Silvan Häfliger hat damit nach 2015 (U17) und 2016 (U19) den dritten Meistertitel mit dem Zuger Nachwuchs gewonnen. In dieser Saison profitierte er dabei von der Zusammenarbeit mit Damian Gwerder, der ihn sowohl bei den U18-Juniorinnen als auch im SPL2-Team unterstützt hat. «Von ihm kann ich einiges lernen. Während des Spiels macht er Beobachtungen und gibt mir Inputs. Auch Stefan Pröll ist als weiterer Assistent dabei. So können wir viel aus dem Team herausholen.» Bemerkenswert: Neun Vertreterinnen des U18-Meisterteams sind aktuelle U20- und U18-Nationalspielerinnen.

Vier Toptalente rücken ins Kader der SPL 1 auf

Diese Leistungsausweise sollen den LK Zug nun aber nicht zum Zurücklehnen verleiten, ganz im Gegenteil. «Nächste Saison möchten wir uns weiter in Richtung Spitzensport entwickeln», berichtet Häfliger und hält fest: «Wir streben im Nachwuchs nach dem Mass aller Dinge zu werden, alle sollen zu uns kommen wollen. Wir brauchen die besten Trainer, positiv verrückte Spielerinnen und eine gute Betreuung bei der Kombination von Schule und Sport.» Die Talentiertesten werden derweil in der kommenden Spielzeit ins Kader des SPL-1-Teams befördert, namentlich Goalie Jennifer Abt, Aufbauerin Celia Heinzer sowie die Flügelspielerinnen Kyra Gwerder und Anna Lena Speerli.

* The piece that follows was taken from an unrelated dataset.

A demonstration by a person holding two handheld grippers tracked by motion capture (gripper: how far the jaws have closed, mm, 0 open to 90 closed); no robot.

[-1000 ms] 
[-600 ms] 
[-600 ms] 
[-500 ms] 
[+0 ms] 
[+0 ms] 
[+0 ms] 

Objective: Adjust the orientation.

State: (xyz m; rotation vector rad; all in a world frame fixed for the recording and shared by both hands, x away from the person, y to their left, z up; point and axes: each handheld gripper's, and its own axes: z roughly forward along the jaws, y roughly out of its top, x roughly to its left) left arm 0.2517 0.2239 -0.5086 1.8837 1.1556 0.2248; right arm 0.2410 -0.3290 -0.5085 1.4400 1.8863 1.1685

Der Nachschub an Talenten für das SPL1-Team scheint gewährleistet zu sein. Apropos SPL1: Auf höchster nationaler Stufe beginnt der Playoff-Final am übernächsten Samstag, 18. Mai. Die Frauen des LK Zug möchten es dabei ihren ältesten Juniorinnen nachmachen und gegen den LC Brühl die nächste Goldmedaille in die Zuger Sporthalle holen.

U18 Elite, Playoff-Final: LK Zug – Herzogenbuchsee 29:20 (14:10). – Schlussrangliste: 1. LK Zug 2/4. Herzogenbuchsee 2/0. – LK Zug ist Schweizer Meister.

U16 Elite, Playoff-Final: Spono Eagles – GC Amicitia Zürich 33:27 (17:15). – Schlussrangliste: 1. GC Amicitia Zürich 2/2 (62:60). 2. Spono Eagles 2/2 (60:62). – GC Amicitia Zürich ist Schweizer Meister.

U16 Elite/Inter. Auf-/Abstieg: LK Zug – Wil 42:19 (22:7). – Schlussrangliste: 1. LK Zug 2/4. 2. 2/0. – LK Zug bleibt in der Elite.